- _Activity_: Scan the records beneath this line for the line holding "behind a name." and the line holding "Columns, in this", then transcribe exactly those two and all lines between.
╭─ Supplied entries
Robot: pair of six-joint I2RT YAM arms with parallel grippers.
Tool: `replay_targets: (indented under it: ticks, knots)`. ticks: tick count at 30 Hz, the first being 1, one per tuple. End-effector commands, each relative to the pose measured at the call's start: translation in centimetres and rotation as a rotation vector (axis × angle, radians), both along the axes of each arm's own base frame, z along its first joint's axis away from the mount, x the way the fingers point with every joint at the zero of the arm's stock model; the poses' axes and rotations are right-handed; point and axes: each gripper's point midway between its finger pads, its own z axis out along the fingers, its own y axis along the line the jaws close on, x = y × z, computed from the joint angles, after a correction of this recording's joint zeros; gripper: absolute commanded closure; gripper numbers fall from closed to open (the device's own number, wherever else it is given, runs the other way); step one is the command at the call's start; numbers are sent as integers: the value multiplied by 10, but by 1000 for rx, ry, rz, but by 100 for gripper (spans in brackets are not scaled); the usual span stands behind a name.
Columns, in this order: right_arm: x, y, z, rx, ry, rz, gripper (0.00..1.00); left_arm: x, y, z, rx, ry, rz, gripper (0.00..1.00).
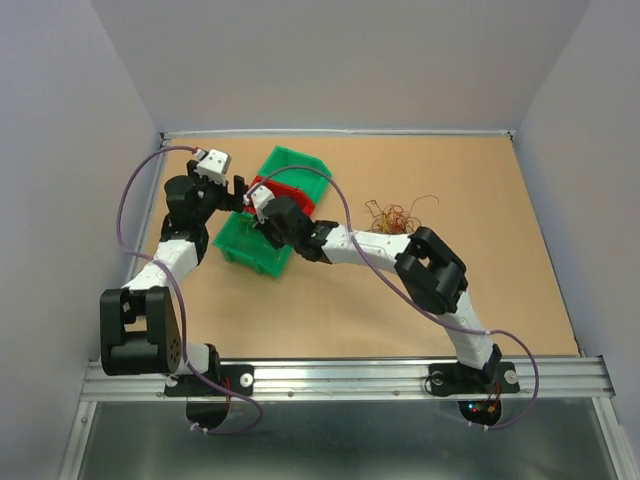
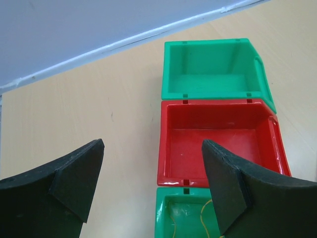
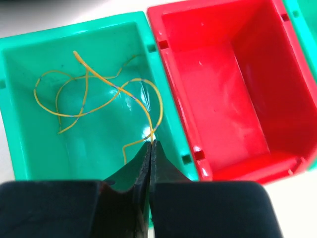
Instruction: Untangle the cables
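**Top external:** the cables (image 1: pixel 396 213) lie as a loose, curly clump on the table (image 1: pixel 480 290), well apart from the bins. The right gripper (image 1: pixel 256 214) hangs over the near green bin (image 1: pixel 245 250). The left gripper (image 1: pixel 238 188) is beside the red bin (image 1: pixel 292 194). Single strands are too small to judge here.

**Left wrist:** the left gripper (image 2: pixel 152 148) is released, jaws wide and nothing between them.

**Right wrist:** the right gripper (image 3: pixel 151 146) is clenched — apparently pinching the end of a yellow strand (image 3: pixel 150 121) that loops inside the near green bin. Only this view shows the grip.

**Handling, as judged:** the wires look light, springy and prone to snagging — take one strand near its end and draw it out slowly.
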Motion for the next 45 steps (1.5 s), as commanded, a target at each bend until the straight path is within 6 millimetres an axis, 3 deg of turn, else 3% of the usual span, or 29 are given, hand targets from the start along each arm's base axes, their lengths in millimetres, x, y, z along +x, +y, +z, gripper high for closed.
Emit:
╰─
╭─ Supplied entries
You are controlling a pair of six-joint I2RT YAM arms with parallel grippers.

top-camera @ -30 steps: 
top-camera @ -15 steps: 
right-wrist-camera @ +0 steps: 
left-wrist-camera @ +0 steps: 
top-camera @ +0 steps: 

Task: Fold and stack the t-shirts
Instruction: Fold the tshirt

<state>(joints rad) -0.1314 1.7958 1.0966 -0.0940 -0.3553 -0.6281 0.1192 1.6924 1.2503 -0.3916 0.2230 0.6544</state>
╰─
- _Result_:
Tool: `replay_targets: (indented under it: ticks, knots)`. ticks: tick count at 30 Hz, the first being 1, one per tuple. End-effector commands, each relative to the pose measured at the call's start: translation in centimetres and rotation as a rotation vector (axis × angle, radians), both along the axes of each arm's own base frame, z along its first joint's axis away from the mount, x the way the fingers point with every joint at the zero of the arm's stock model; the poses' axes and rotations are right-handed; point and axes: each gripper's point midway between its finger pads, its own z axis out along the fingers, its own y axis along the line the jaws close on, x = y × z, computed from the joint angles, after a correction of this recording's joint zeros; gripper: absolute commanded closure; gripper numbers fall from closed to open (the device's own number, wherever else it is given, runs the other way); step one is the command at the call's start; numbers are sent as integers: the value multiplied by 10, but by 1000 for rx, ry, rz, but by 100 for gripper (spans in brackets are not scaled); the usual span stands behind a name.
Columns, in this order: right_arm: x, y, z, rx, ry, rz, gripper (0.00..1.00); left_arm: x, y, z, rx, ry, rz, gripper (0.00..1.00).

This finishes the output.